ZEBA: In my eyes, a carefree Black girl is whatever she wants to be. There’s no one way to be a carefree Black girl. I think that you can be depressed and be a carefree Black girl. You know, like you can be 60 years old and be a carefree Black girl. I think it’s someone who is fully themselves, and that’s not always easy, but I think when you get there, when you get to that place, I think that is truly what it means to be carefree.

PARKER: Do you feel like you’re a carefree Black girl?

ZEBA: Sometimes. Sometimes I’m a carefree Black girl. Sometimes I’m a sad Black girl. Sometimes I’m an anxious Black girl. Sometimes I’m a salty Black girl. I think what I’ve been grappling with is that there’s no one hashtag; there’s no one phrase that can ever really encompass everything that you are.

SIMONE BILES: Yeah, I say put mental health first. Because if you don’t, then you’re not gonna enjoy your sport, and you’re not gonna succeed as much as you want to.
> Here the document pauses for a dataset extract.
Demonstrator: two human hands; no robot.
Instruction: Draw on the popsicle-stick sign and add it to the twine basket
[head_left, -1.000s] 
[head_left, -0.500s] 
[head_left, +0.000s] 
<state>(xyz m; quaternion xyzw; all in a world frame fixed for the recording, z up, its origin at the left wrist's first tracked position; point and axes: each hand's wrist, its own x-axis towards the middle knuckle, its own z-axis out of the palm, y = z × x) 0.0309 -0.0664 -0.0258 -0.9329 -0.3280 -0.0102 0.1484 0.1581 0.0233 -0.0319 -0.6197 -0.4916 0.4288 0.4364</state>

Clip from Simone Biles’s Olympics press conference

PARKER: Last week, gymnast Simone Biles decided to withdraw from the U.S. Olympic team finals in Tokyo, telling the public that her mental health was more important than competition. One of the people who inspired her to make that decision was tennis champ Naomi Osaka, who also took a step back and said her mental health took precedence. They’ve both gotten some flak from commentators. But from other Black women, there’s been this resounding Please, take care of yourself.

Do you think there’s a way to uplift Black women without requiring so much emotional labor from Black women?
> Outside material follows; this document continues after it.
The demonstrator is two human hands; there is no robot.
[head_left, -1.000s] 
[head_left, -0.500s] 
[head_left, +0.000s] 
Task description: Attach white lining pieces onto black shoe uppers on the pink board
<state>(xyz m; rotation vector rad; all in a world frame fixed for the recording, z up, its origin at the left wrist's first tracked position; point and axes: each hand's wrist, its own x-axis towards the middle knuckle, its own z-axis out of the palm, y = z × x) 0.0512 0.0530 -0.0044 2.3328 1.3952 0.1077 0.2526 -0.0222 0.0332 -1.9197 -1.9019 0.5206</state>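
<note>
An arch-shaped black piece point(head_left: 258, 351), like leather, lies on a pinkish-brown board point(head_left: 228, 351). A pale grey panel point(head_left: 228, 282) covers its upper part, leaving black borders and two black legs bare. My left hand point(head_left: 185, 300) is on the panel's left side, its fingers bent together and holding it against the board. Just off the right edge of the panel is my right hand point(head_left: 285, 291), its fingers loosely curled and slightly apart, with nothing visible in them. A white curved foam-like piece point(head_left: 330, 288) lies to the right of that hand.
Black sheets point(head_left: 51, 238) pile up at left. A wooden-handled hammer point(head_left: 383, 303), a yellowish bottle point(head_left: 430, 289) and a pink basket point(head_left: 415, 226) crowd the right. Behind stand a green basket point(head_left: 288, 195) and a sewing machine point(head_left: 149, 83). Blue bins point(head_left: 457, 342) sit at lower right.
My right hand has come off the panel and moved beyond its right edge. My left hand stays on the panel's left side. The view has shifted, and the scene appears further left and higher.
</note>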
MOYA: Parker! Oh my gosh. Um.

PARKER: Moya Bailey again.

Because what I’m looking at down the road is just like a lifetime of emotional labor and continuous trauma. I’m just trying to find to be, like, Maybe there’s an upside. Maybe there’s a light at the end of the tunnel.

MOYA: There is a light at the end of the tunnel. This is where we have to get into generational trauma and healing. The fact that we’re of a generation where we can talk about therapy — we can talk about mental health in ways that our parents could not and in ways that our grandparents not even couldn’t talk about but couldn’t even imagine. We are seeing things shift. There is the possibility and potential for a generational shift and that our generation is doing the important work of saying that we need to not just survive this place, we need to thrive in this place. And I think that’s a shift away from our parents’ reality, who definitely were only thinking about survival. We at least have the glimmer that we can do more than survive. I think, for me, that’s a very healing and hopeful space to be in.

PARKER: So right now, I’m gonna try to thrive … in spite of this place.

Why Does the Internet Hate Black Women?